━━━━━ SOURCE DATA ━━━━━

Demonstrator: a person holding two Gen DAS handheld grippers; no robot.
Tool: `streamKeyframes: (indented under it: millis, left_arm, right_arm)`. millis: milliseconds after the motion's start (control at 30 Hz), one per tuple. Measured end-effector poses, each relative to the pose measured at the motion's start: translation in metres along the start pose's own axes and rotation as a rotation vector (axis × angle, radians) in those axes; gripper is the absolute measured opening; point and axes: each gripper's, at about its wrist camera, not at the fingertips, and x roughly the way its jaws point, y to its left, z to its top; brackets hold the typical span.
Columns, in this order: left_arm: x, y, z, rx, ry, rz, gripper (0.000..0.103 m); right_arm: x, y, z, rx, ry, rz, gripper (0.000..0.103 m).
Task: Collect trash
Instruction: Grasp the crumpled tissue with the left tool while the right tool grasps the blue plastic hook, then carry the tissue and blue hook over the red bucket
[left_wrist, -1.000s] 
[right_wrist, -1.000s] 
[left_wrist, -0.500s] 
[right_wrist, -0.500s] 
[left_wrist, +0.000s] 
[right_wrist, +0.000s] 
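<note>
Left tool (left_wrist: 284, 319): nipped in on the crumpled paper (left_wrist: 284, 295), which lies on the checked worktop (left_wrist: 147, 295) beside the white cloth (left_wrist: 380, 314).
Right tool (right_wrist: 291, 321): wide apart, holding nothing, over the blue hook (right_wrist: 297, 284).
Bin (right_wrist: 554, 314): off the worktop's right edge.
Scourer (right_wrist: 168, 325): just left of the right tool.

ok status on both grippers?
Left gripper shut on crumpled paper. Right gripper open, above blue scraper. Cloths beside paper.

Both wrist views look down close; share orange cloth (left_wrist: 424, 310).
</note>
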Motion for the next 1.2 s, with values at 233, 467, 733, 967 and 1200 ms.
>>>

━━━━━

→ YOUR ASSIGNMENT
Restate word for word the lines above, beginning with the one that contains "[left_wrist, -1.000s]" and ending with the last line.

→ ANSWER SPACE
[left_wrist, -1.000s] 
[right_wrist, -1.000s] 
[left_wrist, -0.500s] 
[right_wrist, -0.500s] 
[left_wrist, +0.000s] 
[right_wrist, +0.000s] 
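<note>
Left tool (left_wrist: 284, 319): nipped in on the crumpled paper (left_wrist: 284, 295), which lies on the checked worktop (left_wrist: 147, 295) beside the white cloth (left_wrist: 380, 314).
Right tool (right_wrist: 291, 321): wide apart, holding nothing, over the blue hook (right_wrist: 297, 284).
Bin (right_wrist: 554, 314): off the worktop's right edge.
Scourer (right_wrist: 168, 325): just left of the right tool.

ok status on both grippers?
Left gripper shut on crumpled paper. Right gripper open, above blue scraper. Cloths beside paper.

Both wrist views look down close; share orange cloth (left_wrist: 424, 310).
</note>
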Motion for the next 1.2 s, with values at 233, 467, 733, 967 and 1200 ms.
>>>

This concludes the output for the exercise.